Inhibitor of Differentiation (Id) Genes Are Expressed in the Steroidogenic Cells of the Ovine Ovary and Are Differentially Regulated by Members of the Transforming Growth Factor-β Family

Inhibitor of differentiation (Id) proteins act during embryogenesis and development to repress gene transcription required for lineage commitment, while promoting cell growth.
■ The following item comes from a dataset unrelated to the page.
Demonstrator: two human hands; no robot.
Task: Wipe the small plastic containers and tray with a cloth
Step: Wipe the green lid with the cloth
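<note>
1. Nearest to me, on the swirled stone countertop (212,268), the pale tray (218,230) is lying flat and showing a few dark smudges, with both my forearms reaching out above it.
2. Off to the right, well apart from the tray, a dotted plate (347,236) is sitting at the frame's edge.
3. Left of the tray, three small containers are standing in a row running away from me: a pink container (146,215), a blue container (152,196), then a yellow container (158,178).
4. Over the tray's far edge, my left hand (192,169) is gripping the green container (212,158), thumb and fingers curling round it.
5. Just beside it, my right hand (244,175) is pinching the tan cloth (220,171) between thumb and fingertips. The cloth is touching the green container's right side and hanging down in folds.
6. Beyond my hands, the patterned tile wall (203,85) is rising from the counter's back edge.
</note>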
Growth factors belonging to the TGFβ superfamily of signaling molecules, notably the bone morphogenetic proteins (BMPs) and activin, can regulate Id expression in these tissues. Id expression and function in adult physiology is less well determined, and we hypothesized a role for Id proteins in the adult mammalian ovary. Immunohistochemistry for Id1, Id2, Id3, and Id4 in the sheep ovary revealed consistent expression in granulosa and thecal cells of ovarian follicles throughout development. In atretic follicles, Id proteins were selectively down-regulated in thecal cells (P < 0.0001). Additionally, Id1 was universally up-regulated in the cumulus cells adjacent to the oocyte. Immunohistochemistry for phospho (p)-smad 1/5/8 signaling components (stimulated by BMPs) showed a punctate pattern of expression whereas p-smad 2/3 (stimulated by activin) was ubiquitously expressed in follicles. Neither pathway, however, displayed differential staining in line with Id1 cumulus-specific expression, suggesting a more complex relationship between Id1 expression and TGFβ signaling in these cells. Nevertheless, in vitro, stimulation of ovine granulosa cells with BMP6 or activin A led to a respective increase and decrease in Id1 (P < 0.0001), Id2 (P < 0.0001), Id3 (P < 0.0001), and Id4 (P < 0.05) transcripts, and Id1 gene expression was further manipulated by the oocyte-secreted factors BMP15 and growth differentiation factor 9 (P < 0.001). These data confirm that TGFβ signaling can regulate Id gene expression in the sheep ovarian follicle and suggest a functional role for the Id family in the mammalian ovary.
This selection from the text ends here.